[EXERCISE OBJECTIVE]
Go to the line in the entries below that holds "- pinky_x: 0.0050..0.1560" and repeat exactly from there through the line that holds "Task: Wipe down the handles", inclusive.

THE DATA: Begin

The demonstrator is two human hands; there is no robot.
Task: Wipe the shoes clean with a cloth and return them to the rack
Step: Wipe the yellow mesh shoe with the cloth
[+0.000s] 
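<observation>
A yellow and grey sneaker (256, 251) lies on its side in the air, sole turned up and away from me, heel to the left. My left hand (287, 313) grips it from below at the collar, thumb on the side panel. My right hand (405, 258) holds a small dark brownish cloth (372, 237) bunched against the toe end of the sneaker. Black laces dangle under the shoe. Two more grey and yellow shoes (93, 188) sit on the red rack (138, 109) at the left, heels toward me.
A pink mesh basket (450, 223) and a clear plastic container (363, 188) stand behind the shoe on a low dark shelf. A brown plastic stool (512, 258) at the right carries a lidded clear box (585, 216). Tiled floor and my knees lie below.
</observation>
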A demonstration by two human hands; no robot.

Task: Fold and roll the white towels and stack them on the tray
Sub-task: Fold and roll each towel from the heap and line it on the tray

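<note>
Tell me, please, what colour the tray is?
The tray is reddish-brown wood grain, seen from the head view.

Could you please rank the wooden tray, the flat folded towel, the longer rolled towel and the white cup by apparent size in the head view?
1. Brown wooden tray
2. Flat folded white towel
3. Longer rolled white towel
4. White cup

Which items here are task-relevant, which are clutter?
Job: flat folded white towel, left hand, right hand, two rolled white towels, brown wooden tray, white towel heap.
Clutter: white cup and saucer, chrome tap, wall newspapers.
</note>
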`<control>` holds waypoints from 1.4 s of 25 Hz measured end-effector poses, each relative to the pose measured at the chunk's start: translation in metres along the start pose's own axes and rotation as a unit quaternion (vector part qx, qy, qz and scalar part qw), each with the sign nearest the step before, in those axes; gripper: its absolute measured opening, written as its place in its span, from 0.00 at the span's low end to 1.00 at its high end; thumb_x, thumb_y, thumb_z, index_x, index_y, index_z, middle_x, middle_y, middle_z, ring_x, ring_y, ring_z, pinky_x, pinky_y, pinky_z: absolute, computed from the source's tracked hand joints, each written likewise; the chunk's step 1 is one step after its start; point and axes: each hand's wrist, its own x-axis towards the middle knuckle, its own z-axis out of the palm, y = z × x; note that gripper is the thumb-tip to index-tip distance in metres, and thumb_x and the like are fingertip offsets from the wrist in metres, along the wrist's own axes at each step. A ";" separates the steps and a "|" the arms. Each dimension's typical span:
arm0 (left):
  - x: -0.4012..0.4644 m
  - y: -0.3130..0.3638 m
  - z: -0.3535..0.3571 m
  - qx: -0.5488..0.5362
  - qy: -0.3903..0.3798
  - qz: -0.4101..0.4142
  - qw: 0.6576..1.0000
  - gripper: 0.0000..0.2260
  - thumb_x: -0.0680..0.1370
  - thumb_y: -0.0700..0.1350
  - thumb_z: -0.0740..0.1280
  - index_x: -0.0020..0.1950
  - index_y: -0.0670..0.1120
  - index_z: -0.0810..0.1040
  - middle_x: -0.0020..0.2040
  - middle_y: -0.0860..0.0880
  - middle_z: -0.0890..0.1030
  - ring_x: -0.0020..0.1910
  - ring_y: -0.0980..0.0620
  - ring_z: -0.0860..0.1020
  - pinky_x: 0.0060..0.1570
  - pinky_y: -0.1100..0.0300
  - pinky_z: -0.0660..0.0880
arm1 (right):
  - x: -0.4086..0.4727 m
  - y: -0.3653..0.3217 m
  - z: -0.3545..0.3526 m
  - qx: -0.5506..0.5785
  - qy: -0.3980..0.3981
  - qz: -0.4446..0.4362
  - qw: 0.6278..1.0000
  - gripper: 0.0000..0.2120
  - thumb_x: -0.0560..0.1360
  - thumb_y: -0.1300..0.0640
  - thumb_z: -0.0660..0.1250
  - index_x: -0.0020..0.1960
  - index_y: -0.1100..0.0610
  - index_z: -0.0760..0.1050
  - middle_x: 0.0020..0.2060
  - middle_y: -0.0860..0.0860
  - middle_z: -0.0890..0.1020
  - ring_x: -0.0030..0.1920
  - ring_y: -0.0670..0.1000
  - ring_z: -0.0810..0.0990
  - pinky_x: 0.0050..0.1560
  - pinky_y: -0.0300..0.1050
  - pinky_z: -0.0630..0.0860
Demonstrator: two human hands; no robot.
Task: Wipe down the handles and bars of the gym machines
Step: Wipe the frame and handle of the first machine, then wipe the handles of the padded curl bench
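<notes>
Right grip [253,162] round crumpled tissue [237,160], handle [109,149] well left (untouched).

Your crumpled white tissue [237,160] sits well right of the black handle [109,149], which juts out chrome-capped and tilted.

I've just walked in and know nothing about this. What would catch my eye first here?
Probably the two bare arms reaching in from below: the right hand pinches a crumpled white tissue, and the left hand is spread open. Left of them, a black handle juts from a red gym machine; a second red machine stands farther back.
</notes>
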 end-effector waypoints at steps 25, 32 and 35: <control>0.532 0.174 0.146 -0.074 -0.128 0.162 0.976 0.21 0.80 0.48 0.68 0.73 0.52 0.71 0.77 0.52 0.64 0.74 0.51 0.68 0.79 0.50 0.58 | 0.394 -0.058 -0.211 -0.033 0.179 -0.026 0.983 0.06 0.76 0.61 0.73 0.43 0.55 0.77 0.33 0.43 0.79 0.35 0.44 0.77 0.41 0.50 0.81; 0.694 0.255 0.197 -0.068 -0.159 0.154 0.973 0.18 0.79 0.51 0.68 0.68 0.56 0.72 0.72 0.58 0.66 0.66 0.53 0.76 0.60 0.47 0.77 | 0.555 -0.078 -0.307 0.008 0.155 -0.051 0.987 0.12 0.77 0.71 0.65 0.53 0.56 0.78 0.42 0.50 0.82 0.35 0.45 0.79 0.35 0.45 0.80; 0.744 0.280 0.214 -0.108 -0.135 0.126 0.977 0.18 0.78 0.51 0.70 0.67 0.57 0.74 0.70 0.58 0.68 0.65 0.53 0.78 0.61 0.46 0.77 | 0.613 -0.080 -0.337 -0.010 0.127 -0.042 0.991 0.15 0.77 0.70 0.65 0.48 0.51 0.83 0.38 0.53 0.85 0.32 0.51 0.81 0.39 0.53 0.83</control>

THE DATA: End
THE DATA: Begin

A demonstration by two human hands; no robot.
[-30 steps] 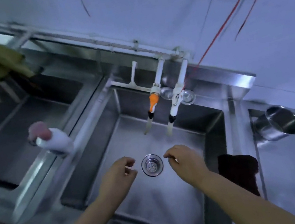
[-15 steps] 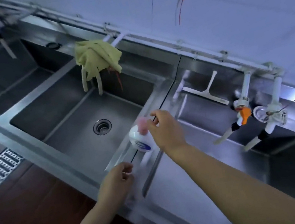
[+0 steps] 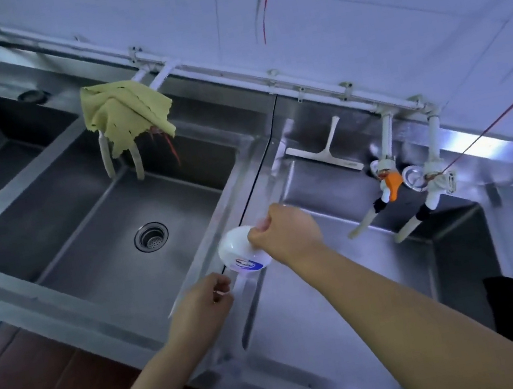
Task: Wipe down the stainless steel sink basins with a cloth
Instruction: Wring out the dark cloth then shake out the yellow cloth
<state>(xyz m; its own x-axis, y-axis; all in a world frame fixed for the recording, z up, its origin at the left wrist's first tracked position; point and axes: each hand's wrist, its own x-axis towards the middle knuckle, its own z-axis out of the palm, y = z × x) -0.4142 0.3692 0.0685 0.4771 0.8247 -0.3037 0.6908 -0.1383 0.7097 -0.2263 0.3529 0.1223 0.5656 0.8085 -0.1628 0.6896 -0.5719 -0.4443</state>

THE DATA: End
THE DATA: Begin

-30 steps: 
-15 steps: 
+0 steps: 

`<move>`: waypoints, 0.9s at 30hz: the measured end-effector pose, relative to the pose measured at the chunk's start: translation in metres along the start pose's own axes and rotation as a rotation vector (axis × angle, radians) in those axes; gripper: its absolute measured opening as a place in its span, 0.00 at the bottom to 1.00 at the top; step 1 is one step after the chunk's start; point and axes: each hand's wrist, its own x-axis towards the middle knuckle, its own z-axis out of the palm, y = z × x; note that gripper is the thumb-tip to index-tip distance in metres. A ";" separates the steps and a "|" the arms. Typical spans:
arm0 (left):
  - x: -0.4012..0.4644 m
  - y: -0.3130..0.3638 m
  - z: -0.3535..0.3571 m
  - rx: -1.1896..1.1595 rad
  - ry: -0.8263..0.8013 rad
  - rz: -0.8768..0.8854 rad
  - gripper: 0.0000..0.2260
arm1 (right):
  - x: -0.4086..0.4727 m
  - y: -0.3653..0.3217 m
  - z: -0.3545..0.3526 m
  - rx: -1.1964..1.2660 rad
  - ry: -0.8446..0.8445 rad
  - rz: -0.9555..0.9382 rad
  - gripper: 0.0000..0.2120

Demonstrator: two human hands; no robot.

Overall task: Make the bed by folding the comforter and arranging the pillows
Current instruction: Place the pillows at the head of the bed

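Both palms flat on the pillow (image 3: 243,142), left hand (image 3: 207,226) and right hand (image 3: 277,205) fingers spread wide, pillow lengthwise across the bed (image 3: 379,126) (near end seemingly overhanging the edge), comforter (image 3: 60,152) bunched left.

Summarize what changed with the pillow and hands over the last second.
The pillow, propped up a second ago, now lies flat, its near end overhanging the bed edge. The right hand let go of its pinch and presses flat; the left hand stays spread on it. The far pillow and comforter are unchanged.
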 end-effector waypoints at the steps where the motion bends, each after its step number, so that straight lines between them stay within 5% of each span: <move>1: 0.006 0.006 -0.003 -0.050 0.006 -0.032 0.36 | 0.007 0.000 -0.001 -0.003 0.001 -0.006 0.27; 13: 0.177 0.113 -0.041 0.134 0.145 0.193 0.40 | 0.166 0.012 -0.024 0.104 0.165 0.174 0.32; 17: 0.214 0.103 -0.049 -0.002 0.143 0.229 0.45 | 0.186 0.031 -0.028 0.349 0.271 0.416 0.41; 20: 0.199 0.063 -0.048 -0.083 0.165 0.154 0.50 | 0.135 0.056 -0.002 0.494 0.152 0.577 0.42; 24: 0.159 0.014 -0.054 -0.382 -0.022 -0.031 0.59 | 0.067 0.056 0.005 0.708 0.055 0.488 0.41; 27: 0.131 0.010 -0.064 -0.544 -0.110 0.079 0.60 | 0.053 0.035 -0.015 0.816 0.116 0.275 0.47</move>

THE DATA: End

[FINISHED EXERCISE]
  - pinky_x: 0.0050..0.1560
  - pinky_y: -0.0300..0.1050
  - pinky_z: -0.0630..0.0860
Demonstrator: two human hands; no robot.
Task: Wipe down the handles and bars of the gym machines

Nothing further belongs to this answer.